## DATASET EXCERPT
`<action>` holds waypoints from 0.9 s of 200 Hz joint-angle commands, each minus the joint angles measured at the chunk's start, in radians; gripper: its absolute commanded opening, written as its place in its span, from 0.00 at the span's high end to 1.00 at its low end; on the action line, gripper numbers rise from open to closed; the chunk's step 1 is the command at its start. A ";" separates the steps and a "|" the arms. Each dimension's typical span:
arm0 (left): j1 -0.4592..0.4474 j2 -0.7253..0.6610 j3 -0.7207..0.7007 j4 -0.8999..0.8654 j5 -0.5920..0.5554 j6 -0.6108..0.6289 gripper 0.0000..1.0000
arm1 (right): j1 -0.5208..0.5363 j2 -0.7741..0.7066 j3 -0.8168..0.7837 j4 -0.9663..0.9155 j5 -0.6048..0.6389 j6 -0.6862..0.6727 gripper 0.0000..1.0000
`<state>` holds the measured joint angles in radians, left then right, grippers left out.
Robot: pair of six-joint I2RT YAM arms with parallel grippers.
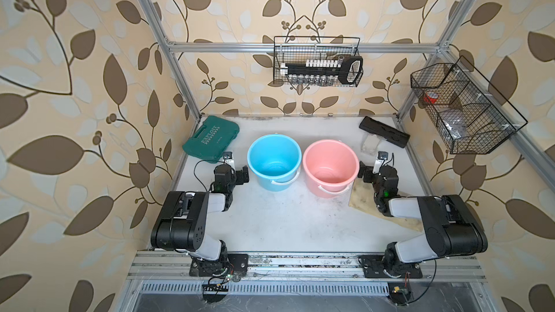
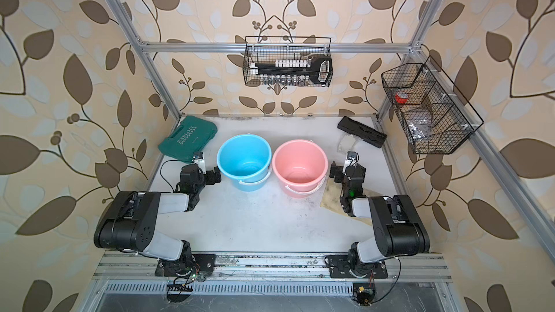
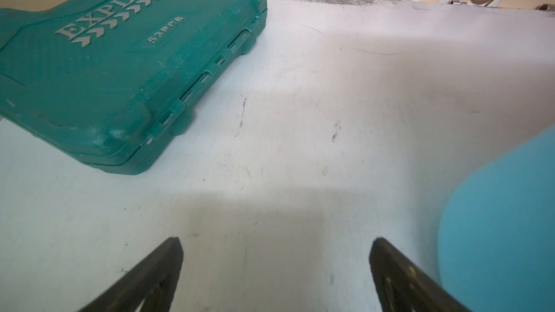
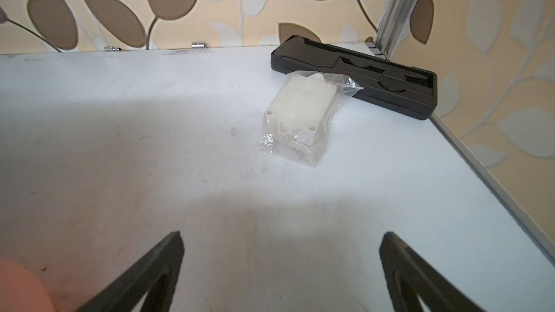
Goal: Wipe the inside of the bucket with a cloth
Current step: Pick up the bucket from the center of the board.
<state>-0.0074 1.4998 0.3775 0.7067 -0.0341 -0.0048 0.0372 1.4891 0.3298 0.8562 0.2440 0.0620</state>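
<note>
Wallpapered cell, scuffed white table [image 1: 270, 223]. Blue bucket [image 1: 274, 160] and pink bucket [image 1: 330, 169] stand upright side by side mid-table, both apparently empty. Rims are touching or just apart, can't tell which.

Cloth [image 1: 362, 198] lies flat on the table just right of the pink bucket. My guess is that pink is the target and the right arm does the pick. The task doesn't say which bucket.

Right end effector [image 4: 282, 241] has its jaws spread wide with nothing between them. It sits low beside the pink bucket, pointing far.

Left end effector [image 3: 274, 244] is also spread and empty, just left of the blue bucket, likely placed to steady it.

Hidden or unclear:
- The right arm covers much of the cloth.
- Neither wrist view shows the cloth.
- The right wrist view catches the pink bucket only as a blurred sliver.
- I can't judge dirt on the bucket floors.
</note>
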 commanded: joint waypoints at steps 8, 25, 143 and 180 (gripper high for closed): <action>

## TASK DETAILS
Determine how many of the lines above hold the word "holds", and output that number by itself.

## ANSWER SPACE
2